Computer scientist Hermann Schmid, however, called this representation with a significand ranging between 1.0 and 10 a modified normalized form.

For base 2, this 1.xxxx form is also called a normalized significand.

Finally, the value can be represented in the format given by the Language Independent Arithmetic standard and several programming language standards, including Ada, C, Fortran and Modula-2, as

 123.45 = 0.12345 × 10^{+3}.

Schmid called this representation with a significand ranging between 0.1 and 1.0 the true normalized form.

==The hidden bit in floating point==

For a normalized number, the most significant digit is always non-zero. When working in binary, this constraint uniquely determines this digit to always be 1. As such, it is not explicitly stored, being called the hidden bit.

The significand is characterized by its width in (binary) digits, and depending on the context, the hidden bit may or may not be counted toward the width. For example, the same IEEE 754 double-precision format is commonly described as having either a 53-bit significand, including the hidden bit, or a 52-bit significand, excluding the hidden bit. IEEE 754 defines the precision p to be the number of digits in the significand, including any implicit leading bit (e.g., p = 53 for the double-precision format), thus in a way independent from the encoding, and the term to express what is encoded (that is, the significand without its leading bit) is trailing significand field.

==Floating-point mantissa==

In 1914, Leonardo Torres Quevedo introduced the idea of floating-point arithmetic in his Essays on Automatics, where he proposed the format n; m, showing the need for a fixed-sized significand as currently used for floating-point data.

In 1946, Arthur Burks used the terms mantissa and characteristic to describe the two parts of a floating-point number (Burks et al.) by analogy with the then-prevalent common logarithm tables: the characteristic is the integer part of the logarithm (i.e. the exponent), and the mantissa is the fractional part. The usage remains common among computer scientists today.

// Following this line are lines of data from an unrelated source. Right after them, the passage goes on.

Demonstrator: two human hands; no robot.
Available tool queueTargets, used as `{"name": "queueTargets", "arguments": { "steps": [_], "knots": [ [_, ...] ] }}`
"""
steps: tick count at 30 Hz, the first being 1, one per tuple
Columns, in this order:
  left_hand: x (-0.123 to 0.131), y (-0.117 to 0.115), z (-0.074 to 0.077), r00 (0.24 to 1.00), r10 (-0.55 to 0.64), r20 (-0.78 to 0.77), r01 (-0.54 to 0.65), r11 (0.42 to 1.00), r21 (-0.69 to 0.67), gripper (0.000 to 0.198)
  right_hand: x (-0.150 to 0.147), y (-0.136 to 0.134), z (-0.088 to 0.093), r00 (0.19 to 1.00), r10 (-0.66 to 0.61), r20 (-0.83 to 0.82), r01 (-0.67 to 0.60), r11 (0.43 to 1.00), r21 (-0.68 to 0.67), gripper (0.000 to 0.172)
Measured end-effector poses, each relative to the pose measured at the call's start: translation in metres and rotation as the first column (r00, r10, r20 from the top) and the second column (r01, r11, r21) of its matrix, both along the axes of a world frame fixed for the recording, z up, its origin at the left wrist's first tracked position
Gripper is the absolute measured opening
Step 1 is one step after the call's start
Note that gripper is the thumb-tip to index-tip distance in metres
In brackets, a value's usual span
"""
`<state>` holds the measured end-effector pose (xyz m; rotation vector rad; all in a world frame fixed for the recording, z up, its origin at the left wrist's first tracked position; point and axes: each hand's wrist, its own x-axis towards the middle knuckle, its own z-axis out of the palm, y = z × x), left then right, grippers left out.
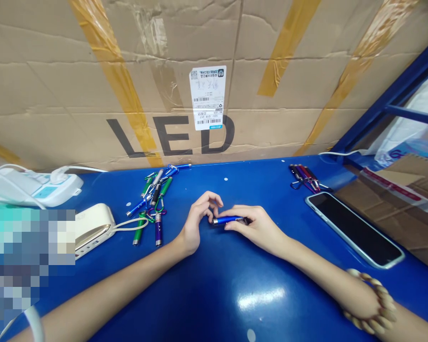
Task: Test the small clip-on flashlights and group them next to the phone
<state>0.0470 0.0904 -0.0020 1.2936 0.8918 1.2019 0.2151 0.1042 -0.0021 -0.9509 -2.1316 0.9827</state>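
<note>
My right hand (pixel 258 225) is closed on a small blue penlight (pixel 225 220), pinching it between thumb and fingers. The penlight lies nearly level, its silver end pointing left; its other end is partly hidden by my fingers. My left hand (pixel 198 223) is beside that silver end, fingers loosely bent and apart, with nothing visible held in them. Whether its fingertips touch the penlight I cannot tell. A loose pile of similar penlights (pixel 156 194) with carabiner clips lies left of my hands, in green, blue, black, silver and purple.
At the back right lies a small group of dark and red penlights (pixel 306 176). A phone (pixel 355 228) rests near a cardboard box (pixel 395 209). To the left are a cream power bank (pixel 96 225) and a white power strip (pixel 64 187). A large carton (pixel 178 90) stands behind the blue table (pixel 214 294).
</note>
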Motion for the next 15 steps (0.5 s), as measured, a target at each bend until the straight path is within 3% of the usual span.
{"name": "queueTargets", "arguments": {
  "steps": [15],
  "knots": [
    [-0.0001, -0.0003, 0.0003, 1.0, 0.008, 0.001, -0.008, 1.0, -0.023, 0.029, -0.0014, -0.0021, 0.0023, 0.997, 0.051, -0.053, -0.049, 0.998, 0.045, 0.031]
  ]
}}
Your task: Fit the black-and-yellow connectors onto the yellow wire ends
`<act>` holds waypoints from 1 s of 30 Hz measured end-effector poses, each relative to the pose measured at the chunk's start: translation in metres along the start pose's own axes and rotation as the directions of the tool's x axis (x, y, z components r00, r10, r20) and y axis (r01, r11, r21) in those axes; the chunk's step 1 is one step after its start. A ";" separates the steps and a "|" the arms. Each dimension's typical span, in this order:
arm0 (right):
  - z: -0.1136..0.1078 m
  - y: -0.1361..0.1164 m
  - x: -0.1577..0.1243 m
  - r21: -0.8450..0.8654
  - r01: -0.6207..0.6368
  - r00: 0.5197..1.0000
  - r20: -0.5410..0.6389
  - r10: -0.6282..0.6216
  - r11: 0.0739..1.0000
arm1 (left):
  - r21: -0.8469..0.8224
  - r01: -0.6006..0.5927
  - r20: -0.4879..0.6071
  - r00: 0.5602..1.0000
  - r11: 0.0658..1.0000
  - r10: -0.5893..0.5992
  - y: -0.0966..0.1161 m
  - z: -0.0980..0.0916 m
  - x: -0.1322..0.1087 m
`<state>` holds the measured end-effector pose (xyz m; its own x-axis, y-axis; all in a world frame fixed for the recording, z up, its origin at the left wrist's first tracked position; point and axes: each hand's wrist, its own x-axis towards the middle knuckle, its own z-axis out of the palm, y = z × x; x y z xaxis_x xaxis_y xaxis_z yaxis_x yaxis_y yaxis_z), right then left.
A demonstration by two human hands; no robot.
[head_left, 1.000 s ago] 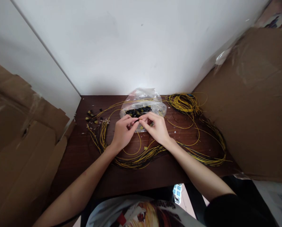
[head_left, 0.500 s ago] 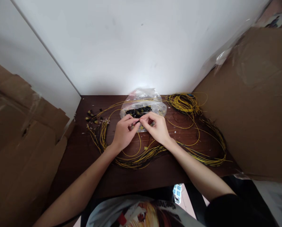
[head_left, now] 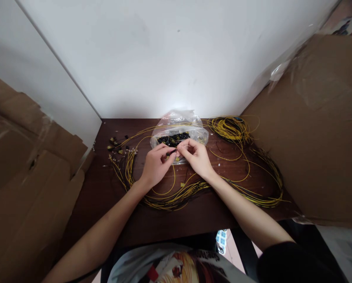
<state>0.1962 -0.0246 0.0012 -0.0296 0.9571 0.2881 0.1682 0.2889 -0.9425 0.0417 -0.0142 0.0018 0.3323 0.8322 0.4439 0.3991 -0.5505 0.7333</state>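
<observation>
In front of the plastic bag, my left hand (head_left: 157,164) pinches a small black piece (head_left: 171,152), perhaps a connector housing, between thumb and fingertips. My right hand (head_left: 196,158) is closed in a pinch right beside it, its fingertips almost meeting the left ones. What the right fingertips hold is too small to make out. Behind the hands lies a clear plastic bag (head_left: 178,118) with many small black and yellow parts (head_left: 172,138) in it. A bundle of yellow and black wires (head_left: 176,200) curves across the tabletop below the hands and passes under both forearms.
A coil of yellow wire (head_left: 229,127) lies at the back right of the dark brown table (head_left: 152,228). Loose black and yellow connectors (head_left: 114,145) sit at the left. Cardboard sheets (head_left: 25,165) flank the left side and a cardboard panel (head_left: 326,137) the right. A white wall (head_left: 164,59) closes the back.
My right fingertips have shifted slightly away from the left ones, and more of the black piece shows between them. The left hand has barely moved.
</observation>
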 end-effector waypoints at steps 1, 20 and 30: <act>0.000 0.000 0.000 0.005 -0.002 1.000 -0.003 0.002 1.000 | -0.003 0.002 0.002 1.000 1.000 -0.002 0.000 0.000 0.000; -0.002 -0.003 0.004 0.047 -0.038 0.998 -0.056 0.040 0.998 | 0.004 0.015 0.067 0.998 1.000 -0.015 0.000 0.001 -0.001; -0.003 0.001 0.004 0.010 -0.029 0.999 -0.013 0.029 1.000 | 0.020 -0.012 0.075 0.997 1.000 0.011 -0.004 0.000 -0.001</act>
<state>0.1992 -0.0206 0.0021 -0.0123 0.9648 0.2628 0.1592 0.2613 -0.9520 0.0404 -0.0127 -0.0013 0.3997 0.8190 0.4117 0.4124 -0.5618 0.7172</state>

The term significand was introduced by George Forsythe and Cleve Moler in 1967 and is the word used in the IEEE standard as the coefficient in front of a scientific notation number discussed above. The fractional part is called the fraction.

To understand both terms, notice that in binary, 1 + mantissa ≈ significand, and the correspondence is exact when storing a power of two. This fact allows for a fast approximation of the base-2 logarithm, leading to algorithms e.g. for computing the fast square-root and fast inverse-square-root. The implicit leading 1 is nothing but the hidden bit in IEEE 754 floating point, and the bitfield storing the remainder is thus the mantissa.

However, whether or not the implicit 1 is included is a major point of confusion with both terms—and especially so with mantissa. In keeping with the original usage in the context of log tables, it should not be present.

For those contexts where 1 is considered included, William Kahan, lead creator of IEEE 754, and Donald E. Knuth, prominent computer programmer and author of The Art of Computer Programming, condemn the use of mantissa. This has led to declining use of the term mantissa in all contexts. In particular, the current IEEE 754 standard does not mention it.